Eight Takeaways From New Decisions Issued In 2017
The Numbers: Four Takeaways
1. Success rate in the district courts is down. District courts issued 26 new decisions on motions to dismiss filed by life sciences. Companies were successful in 13. This 50% success rate reflects a decrease from 2015 (69% success rate) and 2016 (76% success rate).
2. Companies with pre-approval products have done much better in the district courts than companies with postapproval products. Companies prevailed on motions to dismiss in more than 60% of the pre-approval cases but in only 30% of the post-approval cases.
3. Risk disclosures are important. One reason for this difference in success rates may be that companies are adept at identifying and communicating about risks in the pre-approval context--principally, the risks that trials will not succeed or that products will not be approved. Identifying and meaningfully disclosing risks in the post-approval context may be more challenging--particularly where those risks relate to catastrophic regulatory or legal setbacks (recalls, high-stakes government investigations, indictments).

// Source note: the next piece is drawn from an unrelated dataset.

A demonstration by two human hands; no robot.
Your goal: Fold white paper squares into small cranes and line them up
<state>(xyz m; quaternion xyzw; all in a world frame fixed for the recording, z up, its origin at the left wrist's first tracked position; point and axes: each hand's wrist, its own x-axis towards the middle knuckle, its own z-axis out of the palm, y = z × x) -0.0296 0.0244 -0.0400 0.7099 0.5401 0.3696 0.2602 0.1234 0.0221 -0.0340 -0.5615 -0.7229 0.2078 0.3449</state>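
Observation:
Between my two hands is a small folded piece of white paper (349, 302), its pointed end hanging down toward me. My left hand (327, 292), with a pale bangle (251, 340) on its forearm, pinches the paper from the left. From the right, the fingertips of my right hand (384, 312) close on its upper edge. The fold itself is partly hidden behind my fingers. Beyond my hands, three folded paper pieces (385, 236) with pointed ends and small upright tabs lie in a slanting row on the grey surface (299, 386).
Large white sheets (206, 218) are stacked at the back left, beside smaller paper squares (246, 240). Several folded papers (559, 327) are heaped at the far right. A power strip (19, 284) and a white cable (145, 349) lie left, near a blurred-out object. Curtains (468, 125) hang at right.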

4. Success rate in the appellate courts is high. Companies prevailed in seven of the nine cases in the appellate courts.
The Substance: Four Takeaways
1. Mixed results in cases involving disputes over science. Courts generally reject cases in which plaintiffs attack the science underlying drug development programs or clinical trials. The 2017 cases, however, include some outliers.
2. Statements made in the course of ongoing trials present special risks. A common pattern in pre-approval cases in which companies did not prevail involves commentary on preliminary or interim results in the context of ongoing trials. This is a high-risk area. Companies that report interim results may inadvertently take on a duty to update when they learn of subsequent, less positive results--even if those negative results are also preliminary.
3. Opinion statements: examining processes v. weighing the evidence. Courts are continuing to refine the analysis of opinion statements after the Supreme Court's 2015 Omnicare decision. Where courts focus on a company's processes in arriving at an opinion, companies have fared well. On the other hand, where courts are willing to weigh competing data points to determine whether a stated opinion "fairly aligns" with omitted negative information, companies are less likely to prevail at an early stage in litigation.
4. Regulatory violations do not equate to securities fraud--but the line between the two areas can be thin. Courts generally recognize that even high-stakes government investigations--such as those that lead to criminal charges--do not necessarily equate to securities fraud. An investor asserting a securities fraud claim must identify a materially false or misleading statement. But while courts generally hold the line between securities fraud and "mere" unlawful conduct or mismanagement, in practice that line can sometimes blur. This distinction between securities fraud and other allegedly unlawful conduct may be important as the courts work through the new wave of cases arising from the opioid crisis.